### EXERCISE REQUIREMENTS
Every word in the data below belongs in your copy, exactly as given; the pictures do not.

### DATA PROVIDED
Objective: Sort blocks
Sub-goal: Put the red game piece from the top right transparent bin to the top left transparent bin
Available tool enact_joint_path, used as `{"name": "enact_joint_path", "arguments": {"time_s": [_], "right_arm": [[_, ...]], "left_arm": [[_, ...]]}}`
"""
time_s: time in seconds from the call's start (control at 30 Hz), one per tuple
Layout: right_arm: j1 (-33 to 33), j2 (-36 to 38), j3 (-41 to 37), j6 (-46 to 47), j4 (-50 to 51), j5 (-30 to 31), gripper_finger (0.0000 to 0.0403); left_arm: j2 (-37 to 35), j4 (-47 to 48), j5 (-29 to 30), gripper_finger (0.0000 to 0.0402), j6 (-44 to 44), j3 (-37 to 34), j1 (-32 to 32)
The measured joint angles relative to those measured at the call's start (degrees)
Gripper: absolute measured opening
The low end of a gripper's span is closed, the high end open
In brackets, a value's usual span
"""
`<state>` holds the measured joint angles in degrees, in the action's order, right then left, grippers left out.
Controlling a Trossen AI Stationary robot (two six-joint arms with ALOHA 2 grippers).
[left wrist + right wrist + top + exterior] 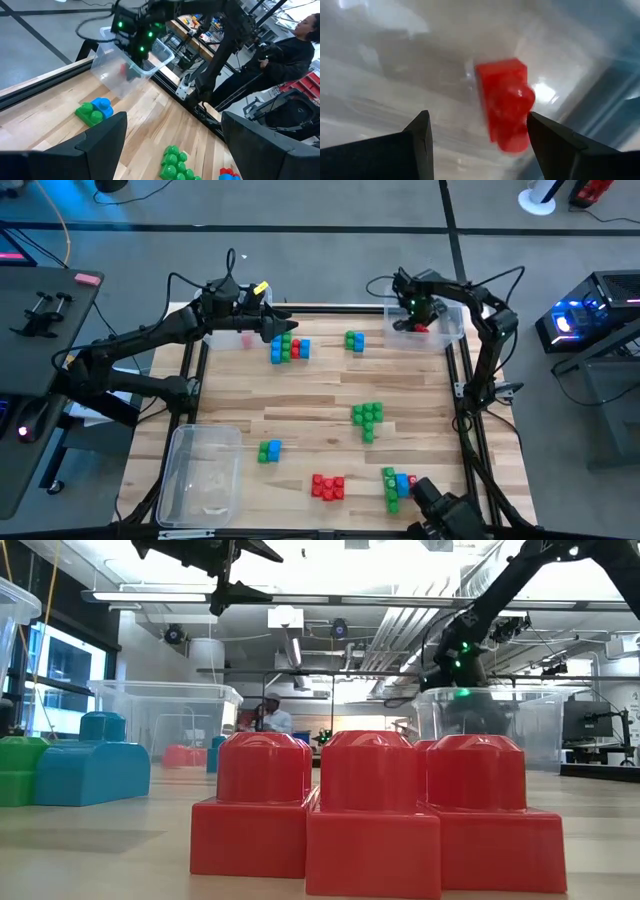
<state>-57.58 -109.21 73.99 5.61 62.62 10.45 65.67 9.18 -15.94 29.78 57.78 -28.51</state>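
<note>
My right gripper (418,310) (477,117) hangs open over the clear bin (447,330) at the table's far right corner. A red block (505,102) shows blurred between and beyond its fingers, inside the bin. My left gripper (280,328) (173,120) is open above the far left part of the table, over a blue, green and red cluster (290,348). More blocks lie on the wood: a green and blue pair (353,340) (95,111), a green cluster (367,418), a red cluster (327,486) (375,810).
A second clear bin (235,338) stands at the far left edge, with something red in it. A third clear bin (200,475) sits at the near left corner. A green and blue pair (269,450) and a mixed cluster (398,485) lie near the front. A person (295,45) is beyond the table.
</note>
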Motion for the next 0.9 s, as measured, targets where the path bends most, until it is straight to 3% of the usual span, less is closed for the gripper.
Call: {"name": "enact_joint_path", "arguments": {"time_s": [0.13, 0.37, 0.47, 0.63, 0.9], "right_arm": [[0.07, 0.41, -4.43, -0.7, -3.6, 2.0, 0.0208], [1.73, 0.35, -4.53, -2.71, -4.59, 2.55, 0.0194], [1.68, 0.3, -4.55, -2.54, -4.05, 2.3, 0.0153], [1.7, 0.23, -4.61, -0.94, -4.05, 1.18, 0.0026], [1.85, 1.23, -4.8, -0.95, -2.74, 0.86, 0.0004]], "left_arm": [[0.0, -0.01, 0.0, 0.031, 0.0, 0.0, 0.04], [0.0, -0.01, 0.03, 0.031, -0.87, 0.02, 0.04], [0.0, -0.01, 0.04, 0.031, -0.87, 0.02, 0.04], [0.0, -0.01, 0.04, 0.031, -0.87, 0.02, 0.04], [0.0, -0.01, 0.04, 0.031, -0.92, 0.02, 0.04]]}}
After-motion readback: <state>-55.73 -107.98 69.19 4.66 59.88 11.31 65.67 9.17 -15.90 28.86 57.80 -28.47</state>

### ANSWER BELOW
Objective: Sort blocks
Sub-goal: Put the red game piece from the top right transparent bin to the top left transparent bin
Available tool enact_joint_path, used as `{"name": "enact_joint_path", "arguments": {"time_s": [_], "right_arm": [[_, ...]], "left_arm": [[_, ...]]}}`
"""
time_s: time in seconds from the call's start (control at 30 Hz), one per tuple
Layout: right_arm: j1 (-33 to 33), j2 (-36 to 38), j3 (-41 to 37), j6 (-46 to 47), j4 (-50 to 51), j5 (-30 to 31), gripper_finger (0.0000 to 0.0403); left_arm: j2 (-37 to 35), j4 (-47 to 48), j5 (-29 to 30), gripper_finger (0.0000 to 0.0402), j6 (-44 to 44), j3 (-37 to 34), j1 (-32 to 32)
The measured joint angles relative to those measured at the call's start (degrees)
Gripper: absolute measured opening
The low end of a gripper's span is closed, the high end open
In brackets, a value's usual span
"""
`<state>` holds the measured joint angles in degrees, in the action's order, right then left, grippers left out.
Controlling a Trossen AI Stationary robot (two six-joint arms with ALOHA 2 grippers).
[left wrist + right wrist + top + exterior] 
<state>-57.58 -109.21 73.99 5.61 62.62 10.45 65.67 9.18 -15.94 29.78 57.78 -28.51</state>
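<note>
My right gripper (418,310) (477,117) hangs open over the clear bin (447,330) at the table's far right corner. A red block (505,102) shows blurred between and beyond its fingers, inside the bin. My left gripper (280,328) (173,120) is open above the far left part of the table, over a blue, green and red cluster (290,348). More blocks lie on the wood: a green and blue pair (353,340) (95,111), a green cluster (367,418), a red cluster (327,486) (375,810).
A second clear bin (235,338) stands at the far left edge, with something red in it. A third clear bin (200,475) sits at the near left corner. A green and blue pair (269,450) and a mixed cluster (398,485) lie near the front. A person (295,45) is beyond the table.
</note>
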Motion for the next 0.9 s, as measured, targets where the path bends most, until it is straight to 3% of the usual span, less is closed for the gripper.
Call: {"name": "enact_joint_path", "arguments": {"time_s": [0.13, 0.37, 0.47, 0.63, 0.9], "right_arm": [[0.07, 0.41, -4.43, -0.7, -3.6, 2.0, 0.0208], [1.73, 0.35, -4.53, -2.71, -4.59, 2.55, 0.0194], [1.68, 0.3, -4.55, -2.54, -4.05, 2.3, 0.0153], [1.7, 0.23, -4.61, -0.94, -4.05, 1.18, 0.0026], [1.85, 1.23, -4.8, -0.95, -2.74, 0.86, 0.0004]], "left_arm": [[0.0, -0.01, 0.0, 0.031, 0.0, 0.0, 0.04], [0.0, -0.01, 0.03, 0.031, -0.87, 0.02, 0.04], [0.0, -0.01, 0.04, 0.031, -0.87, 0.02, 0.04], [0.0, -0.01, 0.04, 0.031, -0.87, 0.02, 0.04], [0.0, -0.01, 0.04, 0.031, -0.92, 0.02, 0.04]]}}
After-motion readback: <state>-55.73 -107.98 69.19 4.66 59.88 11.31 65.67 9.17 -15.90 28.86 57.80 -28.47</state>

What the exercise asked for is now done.